In June 2008, testing revealed that Morgan has what geneticists call “the Finnish mutation” in one gene, presumably received from her mother; because Brad McElhinney has some Pennsylvania Dutch ancestry, Morgan may have inherited two defective genes, but the $300 test did not search for a second mutation. McElhinney assumes she and her husband “just happened to hit that lottery.” Doctors believe they each carry the defective gene, although there are no other known cases of anything resembling Cohen syndrome in either family.
The finding was both a relief and deeply sobering. With no cure, treatment consists of addressing the physical symptoms and developmental delays.
Kottoor characterizes Morgan as moderately affected. At 9, she weighs 45 pounds, is not toilet trained and resembles a tall toddler, according to her mother. Although she does not speak, Morgan is affectionate and communicates using a device similar to an iPad; she has an excellent memory and appears to understand a lot, says McElhinney.
“I didn’t realize in the beginning Morgan wasn’t going to talk,” she added. “That’s been so difficult. I wonder, ‘What is she thinking?’ ”
Desperate to learn more about the disorder and contact other parents, McElhinney connected with the DDC Clinic in Middlefield, Ohio, which specializes in the treatment of rare genetic disorders; doctors there have diagnosed more than 20 cases of Cohen syndrome in the small Amish community nearby. A few months after Morgan’s diagnosis, McElhinney and Morgan attended a conference in Ohio where she met other families.
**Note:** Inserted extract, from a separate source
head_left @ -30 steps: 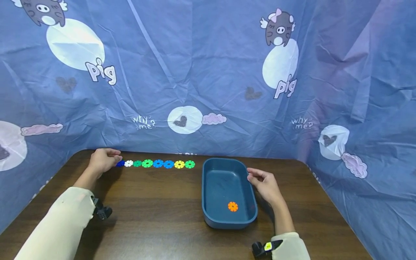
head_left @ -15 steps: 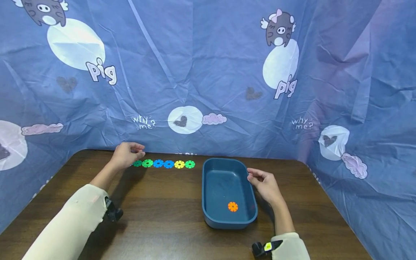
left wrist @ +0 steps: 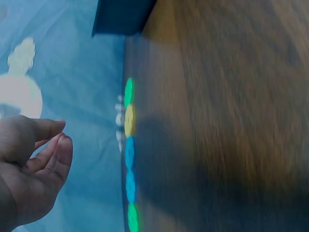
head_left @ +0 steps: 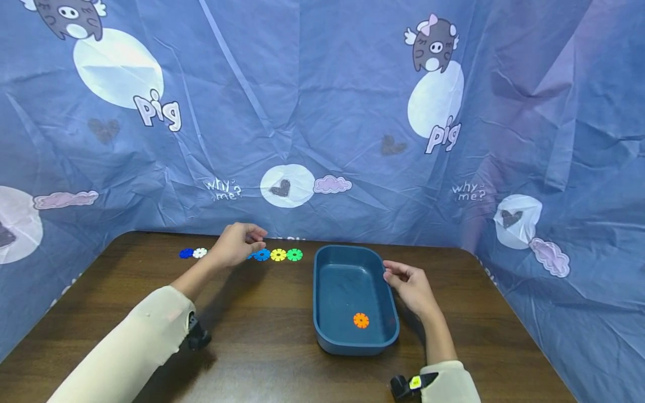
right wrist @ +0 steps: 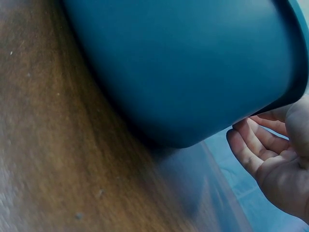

“The kids look alike, and when you see all those kids that look like your kid, I can’t describe it. It’s a feeling of relief and almost joy,” she recalled. “That meeting was the first place where my daughter fit in.”
The following year she helped found the Cohen Syndrome Association, an international online advocacy group designed to raise awareness of the disorder. “We really support each other,” said McElhinney, who is contacted weekly by families seeking assistance or information. “I can’t stop what happened to Morgan,” she said, “but I can help other families.”